**EXERCISE BRIEF**
Only the lines holding "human" are wanted here; copy each from the listing.

**SUPPLIED MATERIAL**
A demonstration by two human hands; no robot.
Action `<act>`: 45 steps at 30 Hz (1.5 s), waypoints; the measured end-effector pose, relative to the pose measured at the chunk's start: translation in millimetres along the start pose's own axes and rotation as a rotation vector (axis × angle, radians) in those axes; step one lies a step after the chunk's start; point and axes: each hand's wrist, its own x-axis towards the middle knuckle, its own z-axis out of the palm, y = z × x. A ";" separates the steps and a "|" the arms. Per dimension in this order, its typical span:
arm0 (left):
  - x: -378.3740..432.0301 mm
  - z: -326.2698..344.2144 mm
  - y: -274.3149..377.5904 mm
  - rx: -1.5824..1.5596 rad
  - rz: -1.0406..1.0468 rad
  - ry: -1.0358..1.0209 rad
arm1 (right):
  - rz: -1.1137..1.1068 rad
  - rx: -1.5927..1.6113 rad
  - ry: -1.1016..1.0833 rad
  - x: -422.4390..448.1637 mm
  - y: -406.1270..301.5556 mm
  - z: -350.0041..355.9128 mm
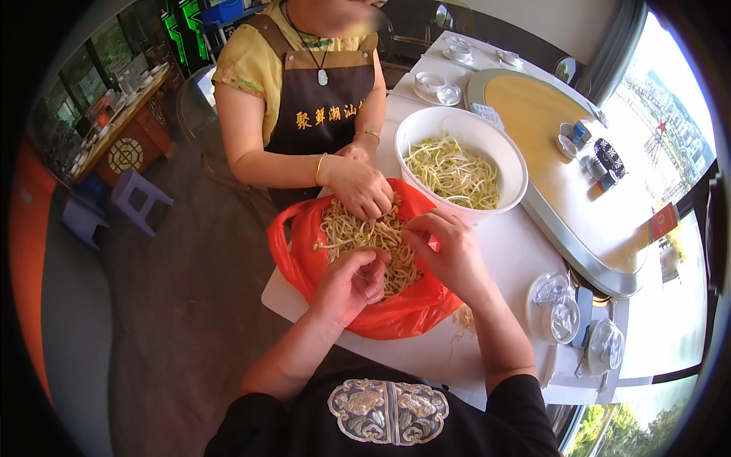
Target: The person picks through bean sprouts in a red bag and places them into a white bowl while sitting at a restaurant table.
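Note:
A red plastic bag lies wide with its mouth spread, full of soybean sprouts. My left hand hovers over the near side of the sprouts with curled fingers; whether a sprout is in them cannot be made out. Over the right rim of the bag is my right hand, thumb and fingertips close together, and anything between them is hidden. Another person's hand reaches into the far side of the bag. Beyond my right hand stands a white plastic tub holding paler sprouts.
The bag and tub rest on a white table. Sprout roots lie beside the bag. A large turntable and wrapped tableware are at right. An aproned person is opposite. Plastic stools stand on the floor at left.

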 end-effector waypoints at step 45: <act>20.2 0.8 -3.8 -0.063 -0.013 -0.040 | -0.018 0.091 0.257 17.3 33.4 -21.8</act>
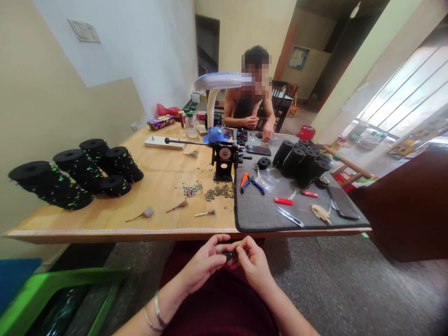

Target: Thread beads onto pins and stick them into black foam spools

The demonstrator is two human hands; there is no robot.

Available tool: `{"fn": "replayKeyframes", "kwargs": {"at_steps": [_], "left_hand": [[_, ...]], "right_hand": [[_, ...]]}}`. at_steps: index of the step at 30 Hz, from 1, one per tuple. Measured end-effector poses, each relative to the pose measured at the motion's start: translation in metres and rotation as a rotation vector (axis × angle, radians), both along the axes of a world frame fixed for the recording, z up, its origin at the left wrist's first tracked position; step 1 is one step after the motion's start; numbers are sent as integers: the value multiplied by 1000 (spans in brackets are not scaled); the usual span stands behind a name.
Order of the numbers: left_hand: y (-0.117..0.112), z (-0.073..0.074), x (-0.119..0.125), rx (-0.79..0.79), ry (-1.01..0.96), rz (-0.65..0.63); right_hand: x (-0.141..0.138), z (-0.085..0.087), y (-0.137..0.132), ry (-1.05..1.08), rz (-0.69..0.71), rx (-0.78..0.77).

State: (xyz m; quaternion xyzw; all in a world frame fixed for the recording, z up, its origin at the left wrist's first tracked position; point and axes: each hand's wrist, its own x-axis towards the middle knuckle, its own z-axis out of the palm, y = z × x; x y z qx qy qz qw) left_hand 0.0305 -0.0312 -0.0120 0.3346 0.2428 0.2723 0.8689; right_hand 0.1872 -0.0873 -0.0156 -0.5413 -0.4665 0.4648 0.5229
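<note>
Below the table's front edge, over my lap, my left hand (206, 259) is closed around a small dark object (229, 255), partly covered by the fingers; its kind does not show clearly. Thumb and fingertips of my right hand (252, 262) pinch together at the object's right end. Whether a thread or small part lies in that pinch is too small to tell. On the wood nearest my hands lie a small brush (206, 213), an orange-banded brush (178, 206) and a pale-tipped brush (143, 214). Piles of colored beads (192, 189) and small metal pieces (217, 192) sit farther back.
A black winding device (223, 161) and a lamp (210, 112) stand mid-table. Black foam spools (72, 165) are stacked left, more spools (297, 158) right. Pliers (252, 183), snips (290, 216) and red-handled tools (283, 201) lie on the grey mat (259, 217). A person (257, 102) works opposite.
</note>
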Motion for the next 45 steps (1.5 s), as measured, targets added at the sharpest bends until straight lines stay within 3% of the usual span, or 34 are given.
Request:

**SOLUTION BELOW**
A demonstration by two human hands; no robot.
The demonstrator is two human hands; there is no robot.

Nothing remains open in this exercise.